Photo: Jennifer Causey
Active Time
25 Mins
Total Time
25 Mins
Yield
Serves 14 (serving size: about 2 tbsp. fondue)

Any Gruyère works wonderfully here, but the aged kind has a bigger, nuttier flavor and exhibits more complexity all-around. Cave-aged cheese does cost a bit more, but it’s worth the extra penny, especially when it’s the star ingredient. Emmentaler is a milder cheese with a slightly buttery flavor that melts well, making it a perfect complement for Gruyère. Do not try and cook the fondue in a double boiler. In order to activate the cornstarch and thicken the fondue, a heavy saucepan with more direct heat is best.
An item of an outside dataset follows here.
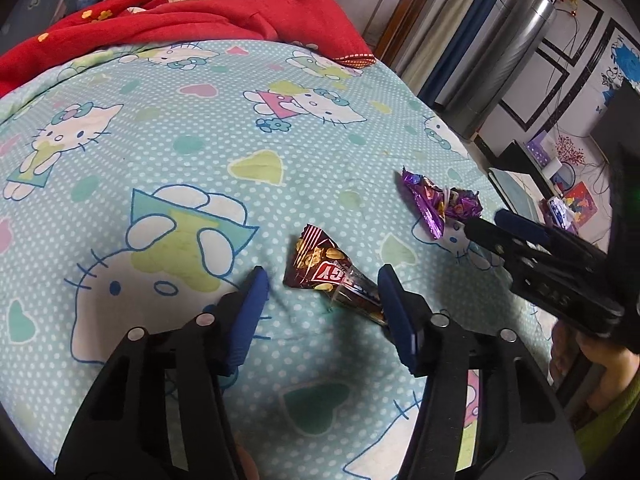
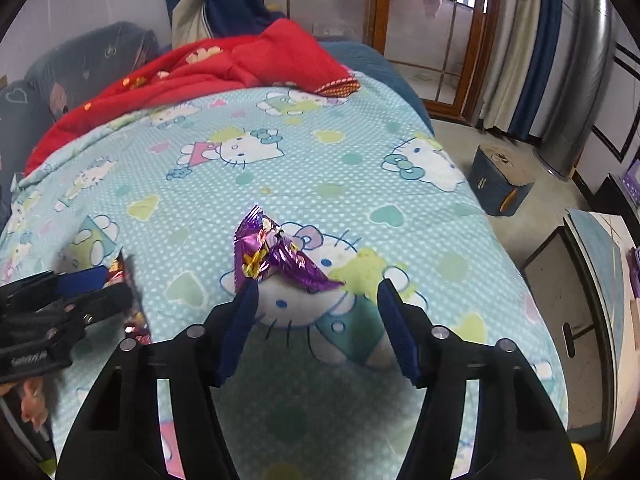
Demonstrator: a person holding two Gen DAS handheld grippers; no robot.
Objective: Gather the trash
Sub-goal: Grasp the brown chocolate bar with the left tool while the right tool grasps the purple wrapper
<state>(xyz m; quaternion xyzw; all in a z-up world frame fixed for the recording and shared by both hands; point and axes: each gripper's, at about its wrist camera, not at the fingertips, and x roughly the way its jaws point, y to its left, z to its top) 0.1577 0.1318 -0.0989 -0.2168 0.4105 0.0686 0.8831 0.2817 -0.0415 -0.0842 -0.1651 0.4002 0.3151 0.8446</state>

Serve with tart, crisp apples, crusty whole-grain bread, and something bubbly to sip on.

How to Make It

Step 1

Combine cornstarch and cheeses in a small bowl; toss to coat.

Step 2

Rub cut sides of garlic on inside of a medium, heavy saucepan; discard clove. Add wine and milk to pan; bring to a simmer over medium.

Step 3

Add one-third of cheese mixture to pan, stirring with a whisk until combined. Repeat procedure with remaining cheese mixture. Reduce heat to medium-low; cook 5 minutes or until smooth, stirring frequently.

Step 4

Remove cheese mixture from heat; stir in lemon juice. Pour mixture into a fondue pot. Keep warm over low flame.